§ **EXERCISE DESCRIPTION**
A stretch of the entries below is to be set down exactly, running from the line with "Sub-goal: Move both" through the line with "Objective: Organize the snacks", both included, and no other line.

++++++++++++++++++++

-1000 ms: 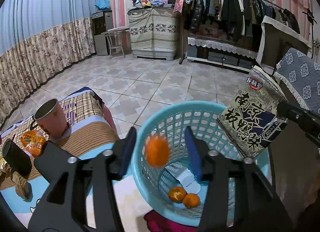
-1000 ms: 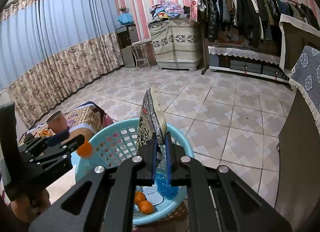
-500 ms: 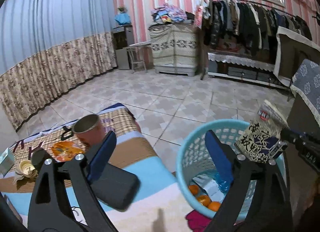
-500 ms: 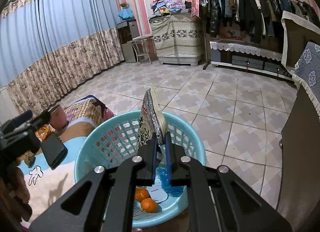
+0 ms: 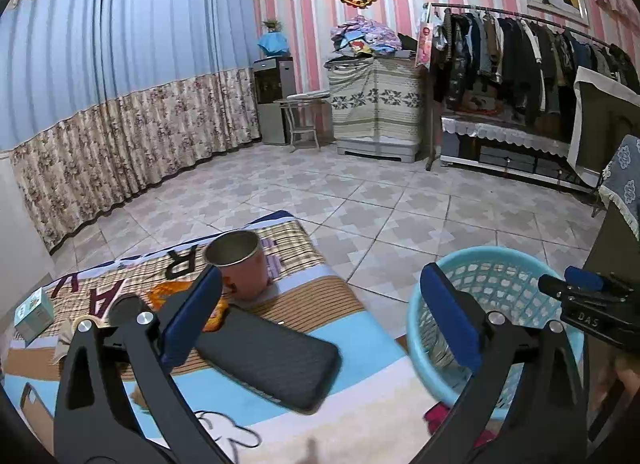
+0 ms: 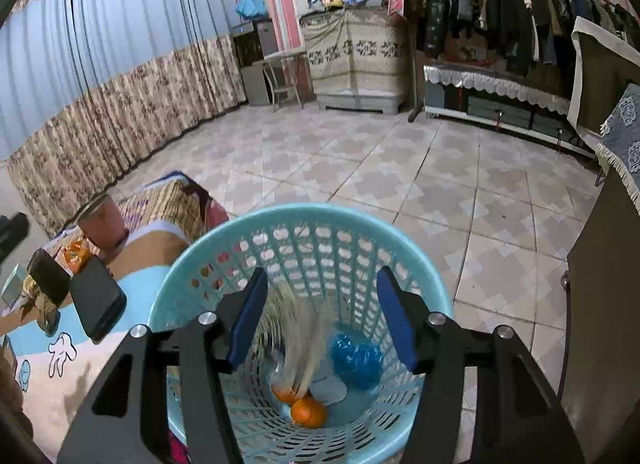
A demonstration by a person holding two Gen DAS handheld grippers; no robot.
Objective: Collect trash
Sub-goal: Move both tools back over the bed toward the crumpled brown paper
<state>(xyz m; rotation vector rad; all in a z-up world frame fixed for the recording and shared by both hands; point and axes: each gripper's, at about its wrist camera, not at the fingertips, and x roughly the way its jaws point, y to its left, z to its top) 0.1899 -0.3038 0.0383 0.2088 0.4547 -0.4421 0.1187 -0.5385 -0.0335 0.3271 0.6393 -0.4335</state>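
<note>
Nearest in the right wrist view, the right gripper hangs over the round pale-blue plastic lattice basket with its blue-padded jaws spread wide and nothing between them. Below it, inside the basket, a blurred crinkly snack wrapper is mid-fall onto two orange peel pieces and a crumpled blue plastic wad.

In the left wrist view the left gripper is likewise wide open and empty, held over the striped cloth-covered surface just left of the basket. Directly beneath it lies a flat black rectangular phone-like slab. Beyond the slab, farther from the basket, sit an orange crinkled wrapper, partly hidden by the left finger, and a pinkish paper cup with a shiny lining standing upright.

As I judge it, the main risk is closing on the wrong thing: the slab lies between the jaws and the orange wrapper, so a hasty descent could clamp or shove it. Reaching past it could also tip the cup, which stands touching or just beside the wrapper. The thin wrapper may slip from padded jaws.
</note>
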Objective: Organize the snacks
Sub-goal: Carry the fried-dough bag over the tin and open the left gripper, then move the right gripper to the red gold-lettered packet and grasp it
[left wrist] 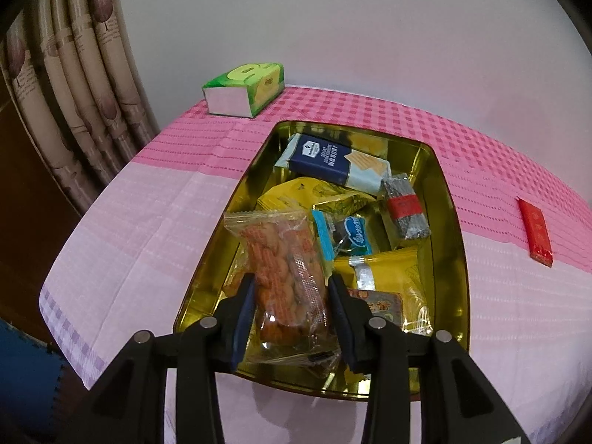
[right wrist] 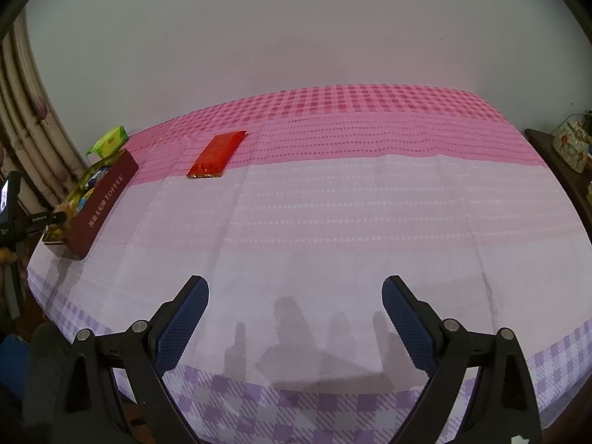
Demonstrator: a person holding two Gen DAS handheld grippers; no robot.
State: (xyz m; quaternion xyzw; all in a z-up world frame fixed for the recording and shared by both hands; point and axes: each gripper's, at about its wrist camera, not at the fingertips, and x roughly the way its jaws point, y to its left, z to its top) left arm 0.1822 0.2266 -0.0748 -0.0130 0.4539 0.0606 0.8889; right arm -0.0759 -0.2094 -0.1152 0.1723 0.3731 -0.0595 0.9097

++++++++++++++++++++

§ **COMPLETED TASK**
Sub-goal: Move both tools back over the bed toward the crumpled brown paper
<state>(xyz m; rotation vector rad; all in a z-up world frame fixed for the recording and shared by both hands; point and axes: each gripper's, at about its wrist camera, not at the fingertips, and x roughly the way its jaws point, y to its left, z to its top) 0.1899 -0.3038 0.0383 0.2088 0.4547 -0.4421 0.1187 -0.5385 -0.0335 0.3271 0.6393 -0.4335</state>
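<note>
Nearest in the right wrist view, the right gripper hangs over the round pale-blue plastic lattice basket with its blue-padded jaws spread wide and nothing between them. Below it, inside the basket, a blurred crinkly snack wrapper is mid-fall onto two orange peel pieces and a crumpled blue plastic wad.

In the left wrist view the left gripper is likewise wide open and empty, held over the striped cloth-covered surface just left of the basket. Directly beneath it lies a flat black rectangular phone-like slab. Beyond the slab, farther from the basket, sit an orange crinkled wrapper, partly hidden by the left finger, and a pinkish paper cup with a shiny lining standing upright.

As I judge it, the main risk is closing on the wrong thing: the slab lies between the jaws and the orange wrapper, so a hasty descent could clamp or shove it. Reaching past it could also tip the cup, which stands touching or just beside the wrapper. The thin wrapper may slip from padded jaws.
</note>
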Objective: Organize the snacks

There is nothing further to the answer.